Copy the data word for word, keeping every line.

DATA BELOW:
========================

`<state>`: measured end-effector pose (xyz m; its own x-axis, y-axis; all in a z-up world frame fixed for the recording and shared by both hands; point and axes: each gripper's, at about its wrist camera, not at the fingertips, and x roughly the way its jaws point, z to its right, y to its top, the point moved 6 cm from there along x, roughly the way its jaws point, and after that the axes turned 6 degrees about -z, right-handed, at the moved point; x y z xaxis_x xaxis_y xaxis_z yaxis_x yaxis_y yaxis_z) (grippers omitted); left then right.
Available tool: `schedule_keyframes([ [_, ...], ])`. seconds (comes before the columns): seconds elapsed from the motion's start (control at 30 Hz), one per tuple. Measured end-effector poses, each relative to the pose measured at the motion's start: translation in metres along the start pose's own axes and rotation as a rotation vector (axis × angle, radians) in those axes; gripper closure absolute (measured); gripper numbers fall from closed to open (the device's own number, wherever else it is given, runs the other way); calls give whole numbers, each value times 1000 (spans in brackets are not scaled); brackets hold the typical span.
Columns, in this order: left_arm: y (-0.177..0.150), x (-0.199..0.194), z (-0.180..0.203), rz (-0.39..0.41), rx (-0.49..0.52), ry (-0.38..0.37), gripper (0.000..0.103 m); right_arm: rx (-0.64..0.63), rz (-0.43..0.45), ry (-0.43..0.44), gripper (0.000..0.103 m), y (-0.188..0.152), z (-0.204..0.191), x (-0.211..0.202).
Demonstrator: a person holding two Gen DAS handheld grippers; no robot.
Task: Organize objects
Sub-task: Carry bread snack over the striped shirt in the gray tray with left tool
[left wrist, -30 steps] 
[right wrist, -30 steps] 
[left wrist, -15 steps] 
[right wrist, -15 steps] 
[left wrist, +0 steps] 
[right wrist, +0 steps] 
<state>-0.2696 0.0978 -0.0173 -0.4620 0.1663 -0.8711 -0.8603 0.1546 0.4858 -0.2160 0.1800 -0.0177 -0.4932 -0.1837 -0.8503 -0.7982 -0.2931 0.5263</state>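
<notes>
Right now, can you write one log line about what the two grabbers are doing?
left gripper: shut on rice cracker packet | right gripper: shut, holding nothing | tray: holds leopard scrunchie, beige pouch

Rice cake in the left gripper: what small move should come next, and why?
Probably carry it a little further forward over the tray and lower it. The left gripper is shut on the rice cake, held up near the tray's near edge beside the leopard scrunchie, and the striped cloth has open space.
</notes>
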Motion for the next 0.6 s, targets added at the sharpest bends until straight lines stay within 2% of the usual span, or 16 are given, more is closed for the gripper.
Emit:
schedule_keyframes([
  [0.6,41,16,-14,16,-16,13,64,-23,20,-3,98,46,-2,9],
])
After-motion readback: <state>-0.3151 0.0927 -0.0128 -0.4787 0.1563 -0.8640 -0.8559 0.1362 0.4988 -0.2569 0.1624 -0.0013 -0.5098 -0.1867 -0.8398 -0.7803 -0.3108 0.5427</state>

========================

EXERCISE SOLUTION:
`<state>`: measured end-effector pose (xyz m; its own x-axis, y-axis; all in a z-up world frame fixed for the recording and shared by both hands; point and axes: each gripper's, at about its wrist camera, not at the fingertips, and x roughly the way its jaws point, z to its right, y to its top, the point moved 6 cm from there along x, roughly the way its jaws point, and after that the axes turned 6 degrees about -z, right-handed, at the moved point; x y z xaxis_x xaxis_y xaxis_z yaxis_x yaxis_y yaxis_z) (grippers omitted); left then right.
Available tool: `schedule_keyframes([ [_, ...], ])`. seconds (comes before the columns): seconds elapsed from the motion's start (control at 30 Hz), one per tuple. Measured end-effector poses, each relative to the pose measured at the motion's start: translation in metres along the start pose's own axes and rotation as a rotation vector (axis × angle, radians) in those axes; gripper closure absolute (measured); gripper numbers fall from closed to open (the device's own number, wherever else it is given, runs the other way); calls give whole numbers, each value times 1000 (spans in brackets are not scaled); brackets hold the typical span.
Columns, in this order: left_arm: y (-0.177..0.150), x (-0.199..0.194), z (-0.180..0.203), rz (-0.39..0.41), rx (-0.49..0.52), ry (-0.38..0.37), gripper (0.000..0.103 m); right_arm: rx (-0.64..0.63), rz (-0.43..0.45), ry (-0.43..0.44), gripper (0.000..0.103 m), y (-0.188..0.152), z (-0.204..0.191), x (-0.211..0.202).
Demonstrator: a person holding two Gen DAS handheld grippers; no robot.
Task: Organize objects
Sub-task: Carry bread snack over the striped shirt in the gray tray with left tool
[left wrist, -30 steps] 
[right wrist, -30 steps] 
[left wrist, -15 steps] 
[right wrist, -15 steps] 
[left wrist, +0 steps] 
[right wrist, +0 steps] 
<state>-0.2696 0.0978 -0.0173 -0.4620 0.1663 -0.8711 -0.8603 0.1546 0.4858 -0.2160 0.1800 -0.0177 -0.4932 -0.1837 -0.8503 -0.7982 -0.2931 0.5263</state>
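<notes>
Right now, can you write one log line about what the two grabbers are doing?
left gripper: shut on rice cracker packet | right gripper: shut, holding nothing | tray: holds leopard scrunchie, beige pouch

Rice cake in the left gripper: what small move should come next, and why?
Probably carry it a little further forward over the tray and lower it. The left gripper is shut on the rice cake, held up near the tray's near edge beside the leopard scrunchie, and the striped cloth has open space.
</notes>
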Motion for the next 0.6 s, targets added at the sharpest bends until straight lines stay within 2% of the usual span, or 16 are given, more is closed for the gripper.
Emit:
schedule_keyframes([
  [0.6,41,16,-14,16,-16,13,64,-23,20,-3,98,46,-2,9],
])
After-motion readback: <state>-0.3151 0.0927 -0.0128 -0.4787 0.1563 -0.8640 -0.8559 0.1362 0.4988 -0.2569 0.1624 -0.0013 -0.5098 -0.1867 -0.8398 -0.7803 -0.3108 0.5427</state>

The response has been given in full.